* **Description of the task**
Copy all the lines of the listing below exactly. Skip the images.

Information shown section start

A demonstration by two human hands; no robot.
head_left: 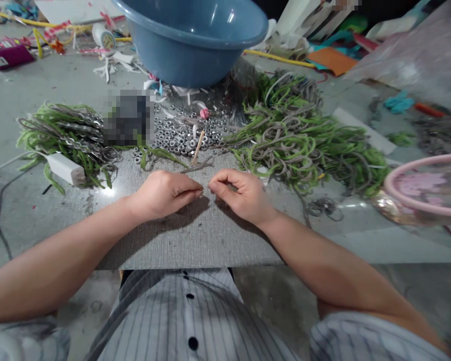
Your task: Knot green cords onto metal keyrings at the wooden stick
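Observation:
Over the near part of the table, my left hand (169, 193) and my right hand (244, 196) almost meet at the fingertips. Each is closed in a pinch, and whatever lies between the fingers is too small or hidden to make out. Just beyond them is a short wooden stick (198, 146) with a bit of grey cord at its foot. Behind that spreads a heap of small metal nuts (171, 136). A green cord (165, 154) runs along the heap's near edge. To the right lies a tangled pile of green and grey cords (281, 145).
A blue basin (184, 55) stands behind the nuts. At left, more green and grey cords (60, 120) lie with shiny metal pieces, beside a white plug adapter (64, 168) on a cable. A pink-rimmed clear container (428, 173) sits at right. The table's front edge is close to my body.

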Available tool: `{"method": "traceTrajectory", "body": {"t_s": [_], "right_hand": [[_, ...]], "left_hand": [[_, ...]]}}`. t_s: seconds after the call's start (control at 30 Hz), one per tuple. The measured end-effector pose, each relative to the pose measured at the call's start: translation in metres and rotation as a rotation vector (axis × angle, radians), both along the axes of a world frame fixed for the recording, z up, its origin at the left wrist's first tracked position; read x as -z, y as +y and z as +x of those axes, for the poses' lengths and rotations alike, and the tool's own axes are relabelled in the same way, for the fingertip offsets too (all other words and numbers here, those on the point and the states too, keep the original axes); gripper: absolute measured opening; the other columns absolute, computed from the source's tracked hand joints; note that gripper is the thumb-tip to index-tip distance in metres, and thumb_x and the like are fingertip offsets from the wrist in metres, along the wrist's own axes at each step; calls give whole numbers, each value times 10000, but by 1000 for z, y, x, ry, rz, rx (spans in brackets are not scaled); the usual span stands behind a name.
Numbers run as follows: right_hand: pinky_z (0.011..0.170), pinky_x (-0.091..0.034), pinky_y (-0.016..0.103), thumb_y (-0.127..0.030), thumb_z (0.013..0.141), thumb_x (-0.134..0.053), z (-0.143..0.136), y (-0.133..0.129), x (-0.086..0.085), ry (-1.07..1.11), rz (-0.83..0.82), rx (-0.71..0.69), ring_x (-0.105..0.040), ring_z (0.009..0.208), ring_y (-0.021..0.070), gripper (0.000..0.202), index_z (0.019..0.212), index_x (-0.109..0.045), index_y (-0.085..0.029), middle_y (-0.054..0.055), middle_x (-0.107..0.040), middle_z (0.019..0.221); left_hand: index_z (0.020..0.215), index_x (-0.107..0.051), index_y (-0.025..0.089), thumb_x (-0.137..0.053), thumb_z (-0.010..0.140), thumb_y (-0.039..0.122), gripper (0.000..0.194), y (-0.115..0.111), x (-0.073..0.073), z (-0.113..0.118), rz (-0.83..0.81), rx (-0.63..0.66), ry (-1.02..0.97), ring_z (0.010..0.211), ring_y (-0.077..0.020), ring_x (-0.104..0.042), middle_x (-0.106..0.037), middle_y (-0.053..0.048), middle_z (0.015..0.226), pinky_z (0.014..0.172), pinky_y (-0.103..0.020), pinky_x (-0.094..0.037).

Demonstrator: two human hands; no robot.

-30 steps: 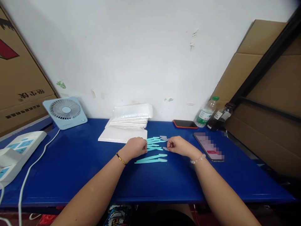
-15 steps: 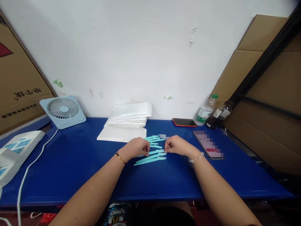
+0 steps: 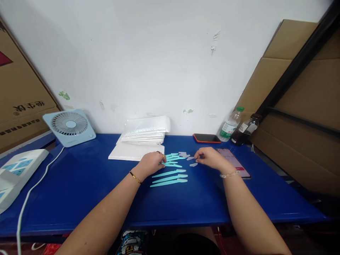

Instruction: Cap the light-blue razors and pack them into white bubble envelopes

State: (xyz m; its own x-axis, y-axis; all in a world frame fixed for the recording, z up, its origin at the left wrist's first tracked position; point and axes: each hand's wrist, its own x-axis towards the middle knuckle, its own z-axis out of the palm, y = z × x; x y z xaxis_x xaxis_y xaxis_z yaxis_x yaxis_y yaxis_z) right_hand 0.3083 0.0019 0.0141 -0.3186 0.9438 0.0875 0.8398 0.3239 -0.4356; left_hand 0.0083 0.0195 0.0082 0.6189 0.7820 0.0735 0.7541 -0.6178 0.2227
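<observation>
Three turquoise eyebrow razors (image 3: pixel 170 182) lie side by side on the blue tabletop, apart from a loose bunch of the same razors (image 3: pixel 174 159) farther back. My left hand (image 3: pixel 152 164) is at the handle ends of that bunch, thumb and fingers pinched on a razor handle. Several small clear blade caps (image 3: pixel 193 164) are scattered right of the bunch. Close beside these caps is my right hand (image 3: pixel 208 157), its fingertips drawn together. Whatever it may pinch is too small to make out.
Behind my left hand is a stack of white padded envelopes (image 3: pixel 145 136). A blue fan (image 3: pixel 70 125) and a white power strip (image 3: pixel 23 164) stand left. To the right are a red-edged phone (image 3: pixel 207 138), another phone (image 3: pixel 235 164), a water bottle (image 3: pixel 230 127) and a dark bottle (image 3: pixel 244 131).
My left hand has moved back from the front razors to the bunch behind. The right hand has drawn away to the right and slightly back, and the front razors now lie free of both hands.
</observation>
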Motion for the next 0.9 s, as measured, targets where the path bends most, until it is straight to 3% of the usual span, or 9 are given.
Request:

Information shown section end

* **Your response**
A demonstration by two human hands; no robot.
head_left: 
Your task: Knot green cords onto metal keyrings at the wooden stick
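Observation:
Over the near part of the table, my left hand (169, 193) and my right hand (244, 196) almost meet at the fingertips. Each is closed in a pinch, and whatever lies between the fingers is too small or hidden to make out. Just beyond them is a short wooden stick (198, 146) with a bit of grey cord at its foot. Behind that spreads a heap of small metal nuts (171, 136). A green cord (165, 154) runs along the heap's near edge. To the right lies a tangled pile of green and grey cords (281, 145).
A blue basin (184, 55) stands behind the nuts. At left, more green and grey cords (60, 120) lie with shiny metal pieces, beside a white plug adapter (64, 168) on a cable. A pink-rimmed clear container (428, 173) sits at right. The table's front edge is close to my body.
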
Available tool: `{"method": "traceTrajectory", "body": {"t_s": [_], "right_hand": [[_, ...]], "left_hand": [[_, ...]]}}`. t_s: seconds after the call's start (control at 30 Hz), one per tuple. The measured end-effector pose, each relative to the pose measured at the call's start: translation in metres and rotation as a rotation vector (axis × angle, radians), both along the axes of a world frame fixed for the recording, z up, its origin at the left wrist's first tracked position; read x as -z, y as +y and z as +x of those axes, for the poses' lengths and rotations alike, and the tool's own axes are relabelled in the same way, for the fingertip offsets too (all other words and numbers here, those on the point and the states too, keep the original axes); gripper: absolute measured opening; the other columns absolute, computed from the source's tracked hand joints; note that gripper is the thumb-tip to index-tip distance in metres, and thumb_x and the like are fingertip offsets from the wrist in metres, along the wrist's own axes at each step; calls give whole numbers, each value times 10000, but by 1000 for z, y, x, ry, rz, rx (spans in brackets are not scaled); the usual span stands behind a name.
Numbers run as follows: right_hand: pinky_z (0.011..0.170), pinky_x (-0.091..0.034), pinky_y (-0.016..0.103), thumb_y (-0.127..0.030), thumb_z (0.013..0.141), thumb_x (-0.134..0.053), z (-0.143..0.136), y (-0.133..0.129), x (-0.086..0.085), ry (-1.07..1.11), rz (-0.83..0.82), rx (-0.71..0.69), ring_x (-0.105..0.040), ring_z (0.009..0.208), ring_y (-0.021..0.070), gripper (0.000..0.202), index_z (0.019..0.212), index_x (-0.109..0.045), index_y (-0.085..0.029), middle_y (-0.054..0.055), middle_x (-0.107..0.040), middle_z (0.019..0.221); left_hand: index_z (0.020..0.215), index_x (-0.107..0.051), index_y (-0.025..0.089), thumb_x (-0.137..0.053), thumb_z (-0.010..0.140), thumb_y (-0.039..0.122), gripper (0.000..0.194), y (-0.115..0.111), x (-0.073..0.073), z (-0.113..0.118), rz (-0.83..0.81), rx (-0.63..0.66), ry (-1.02..0.97), ring_z (0.010..0.211), ring_y (-0.077..0.020), ring_x (-0.104..0.042), middle_x (-0.106..0.037), middle_y (-0.053..0.048), middle_z (0.015..0.226), pinky_z (0.014..0.172), pinky_y (-0.103..0.020), pinky_x (-0.094..0.037).

Demonstrator: two human hands; no robot.

-30 steps: 
-15 steps: 
+0 steps: 

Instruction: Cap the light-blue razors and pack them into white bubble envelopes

State: (xyz m; its own x-axis, y-axis; all in a world frame fixed for the recording, z up, its origin at the left wrist's first tracked position; point and axes: each hand's wrist, its own x-axis towards the middle knuckle, its own z-axis out of the palm, y = z × x; x y z xaxis_x xaxis_y xaxis_z yaxis_x yaxis_y yaxis_z) right_hand 0.3083 0.0019 0.0141 -0.3186 0.9438 0.0875 0.8398 0.3239 -0.4356; left_hand 0.0083 0.0195 0.0082 0.6189 0.7820 0.0735 0.7541 -0.6178 0.2227
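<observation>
Three turquoise eyebrow razors (image 3: pixel 170 182) lie side by side on the blue tabletop, apart from a loose bunch of the same razors (image 3: pixel 174 159) farther back. My left hand (image 3: pixel 152 164) is at the handle ends of that bunch, thumb and fingers pinched on a razor handle. Several small clear blade caps (image 3: pixel 193 164) are scattered right of the bunch. Close beside these caps is my right hand (image 3: pixel 208 157), its fingertips drawn together. Whatever it may pinch is too small to make out.
Behind my left hand is a stack of white padded envelopes (image 3: pixel 145 136). A blue fan (image 3: pixel 70 125) and a white power strip (image 3: pixel 23 164) stand left. To the right are a red-edged phone (image 3: pixel 207 138), another phone (image 3: pixel 235 164), a water bottle (image 3: pixel 230 127) and a dark bottle (image 3: pixel 244 131).
My left hand has moved back from the front razors to the bunch behind. The right hand has drawn away to the right and slightly back, and the front razors now lie free of both hands.
</observation>
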Motion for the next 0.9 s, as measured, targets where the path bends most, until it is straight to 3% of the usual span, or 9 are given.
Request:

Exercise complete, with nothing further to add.